AC: Yeah, that’s really good. Yeah, the sad/goth Pisces, it’s a thing, right? It’s there with the “pantsless genius.” They may be “sad goth pantsless geniuses.” There’s a lot of that. There’s also a goofy quality to Pisces that you see in a lot of the nativities, a lot of the natives. You know, it’s sort of imagining beyond what makes sense. You know, or being more creative than what’s cool. If you’ve ever seen Billy Corgan interviewed, he’s a goofy motherfucker. You know, Flavor Flav is certainly goofy, intentionally.
CB: Yeah, Robin Williams and his Pisces Moon.
AC: Yeah, there’s a goofiness. There’s profundity in goofiness, and that’s part of the, on a personality level, the dual-bodied quality of Pisces, right? People often talk about the two fish, as if one were an alcoholic and the other is some transcendent thing. Sometimes one is profound, and the other is goofy, and they complement each other, even though it’s hard to reconcile.
CB: Yeah, I’m looking through my other files. Pisces Moon is Chris Farley, actor, and comedian from the 1990s, who is also very kind of zany. This one, I’d already used as an example the Aquarius episode because they have an Aquarius stellium, but Eddy Izzard has a Pisces Moon as well.
AC: Noted, empath, Dick Chaney.
CB: Right. [laughs] Yeah, that’s a good one. So, you mentioned your musician examples. Mine, going back to the sad melancholy Pisces thing, I have a good one which is, you know, that cover of- you know, that song by Trent Reznor, the song “Hurt”–
AC: Oh, Johnny Cash. Great musical, Pisces. Legend.
CB: Yeah, so that’s where I’m going with that. So, Trent Reznor wrote the song in the early 1990s. It was on one of his early albums, “Hurt,” and Reznor has Saturn in Pisces in the third house, which is playing a somewhat prominent position in his chart since he has Capricorn Rising, so Saturn’s actually the ruler of the Ascendant. So, Reznor writes that in the 1990s and then Johnny Cash, whose career by that time, by the 1990s and early 2000s was in some sense over, and he kind of felt left behind, and then–
AC: I think he was in his 70s by that point.
CB: Yeah, he was pretty close, really, to the end of his life. So, then recorded this cover of the Nine Inch Nails of Trent Reznor’s song “Hurt.” Interestingly, guess who suggested that cover to him. Another Pisces, Rick Ruben, who has the Sun, Jupiter, and Mercury in Pisces. We don’t have a birth time, so we’re not sure what house, but very interesting. And Rick Ruben himself, very interesting character in terms of Pisces studies and his whole approach to music and everything else, which is more, kind of just vibe-based. I was watching this interview with him a few months ago where he was like, “I don’t really know music,” he was talking about, “in a technical sense,” but he was just saying, “I know what sounds right and what sounds good and what feels good in the moment and that’s what I go with.” And that’s what people pay him for as one of the most famous music producers in modern times.
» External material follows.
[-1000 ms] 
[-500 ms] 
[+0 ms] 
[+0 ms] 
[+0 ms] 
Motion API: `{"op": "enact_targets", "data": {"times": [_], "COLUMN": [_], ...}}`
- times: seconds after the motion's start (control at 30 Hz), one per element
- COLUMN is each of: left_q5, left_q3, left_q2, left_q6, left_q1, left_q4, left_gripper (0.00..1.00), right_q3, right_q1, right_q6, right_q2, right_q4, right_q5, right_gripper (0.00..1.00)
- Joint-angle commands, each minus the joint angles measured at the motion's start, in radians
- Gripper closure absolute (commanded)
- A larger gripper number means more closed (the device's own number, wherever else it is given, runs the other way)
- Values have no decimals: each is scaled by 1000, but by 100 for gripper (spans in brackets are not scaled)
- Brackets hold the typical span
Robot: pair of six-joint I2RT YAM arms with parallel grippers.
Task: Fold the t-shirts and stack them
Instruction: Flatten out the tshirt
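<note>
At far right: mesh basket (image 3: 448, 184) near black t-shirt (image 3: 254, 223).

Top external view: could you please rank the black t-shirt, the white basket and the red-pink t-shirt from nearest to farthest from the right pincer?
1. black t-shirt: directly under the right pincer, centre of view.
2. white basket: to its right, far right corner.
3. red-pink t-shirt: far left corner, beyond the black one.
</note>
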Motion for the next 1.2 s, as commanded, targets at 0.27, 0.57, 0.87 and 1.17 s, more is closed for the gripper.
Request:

AC: Yeah, yeah. And just to get back to Johnny Cash for a second, you know, somebody who basically found their way to goth in the middle of country music. You know, he was the self-proclaimed “Man in Black.” There’s some fun songs like “We Got Married in a Fever,” or “Jackson.” But, you know, “Hurt” was not a detour into melancholy for Johnny Cash. Also, you know, if we’re doing Pisces stereotypes, another Pisces addict, right? Big part of his story.
CB: Yeah, and you know, we have a time for him, so he’s actually Pisces Rising with the Sun, and Mercury and Mars all in Pisces in the Rising sign, in the first Whole Sign House, as well as the North Node. So we’re talking about a Pisces stellium here, and in the early to mid-2000s, he just recorded this cover of Trent Reznor’s song “Hurt,” which was just- somehow, it took a song that was already kind of sad and deep, but it kind of put a completely different spin on it, a completely melancholy spin, which was just wildly successful but also, had this haunting reflective quality that was really incredible and really amazing.
AC: Yeah, yeah. And another thing that Leonard Cohen and Johnny Cash have in common is that they would use their religious upbringing and they would use reference to religious tradition without doing Christian Rock or, in Leonard Cohen’s case, Jewish Folk. But there was a relationship with the spiritual tradition that was personal, and when they did reference something, it was always very meaningful because it was something that they understood. There’s no sense of being preached at, right? But there was drawing on that deep reservoir of religious literature to make works of art.
CB: Yeah, for sure. And you see some of that imagery in the Johnny Cash cover. He changes one of the lyrics. It’s one of the few lyrics that he changes to “crown of thorns,” like an allusion to Jesus in the “Hurt” lyrics. But it’s just really interesting because–
AC: It was originally “crown of shit,” right?
CB: I believe so, yeah, which is more Trent Reznor, but it’s interesting because Trent Reznor’s reaction to it, once he saw the music video and stuff, after initial trepidation of having his song covered by this older sort of country artist when he saw it, he had this reaction reportedly that Johnny Cash had really made the song his own and had elevated it in a way. And it’s interesting seeing the sort of Pisces chain of events there, with initially the starting point of Reznor’s Saturn in Pisces and then Rick Ruben as a Pisces stellium sort of suggesting it and vibing it out and feeling like this might be a good idea, and then Johnny Cash having his Mercury there in Pisces adopting it in that way and making it his own, through his own way of just retelling and speaking the same song but giving it a soul and giving it a depth that it almost didn’t have in the previous version, in a unique way.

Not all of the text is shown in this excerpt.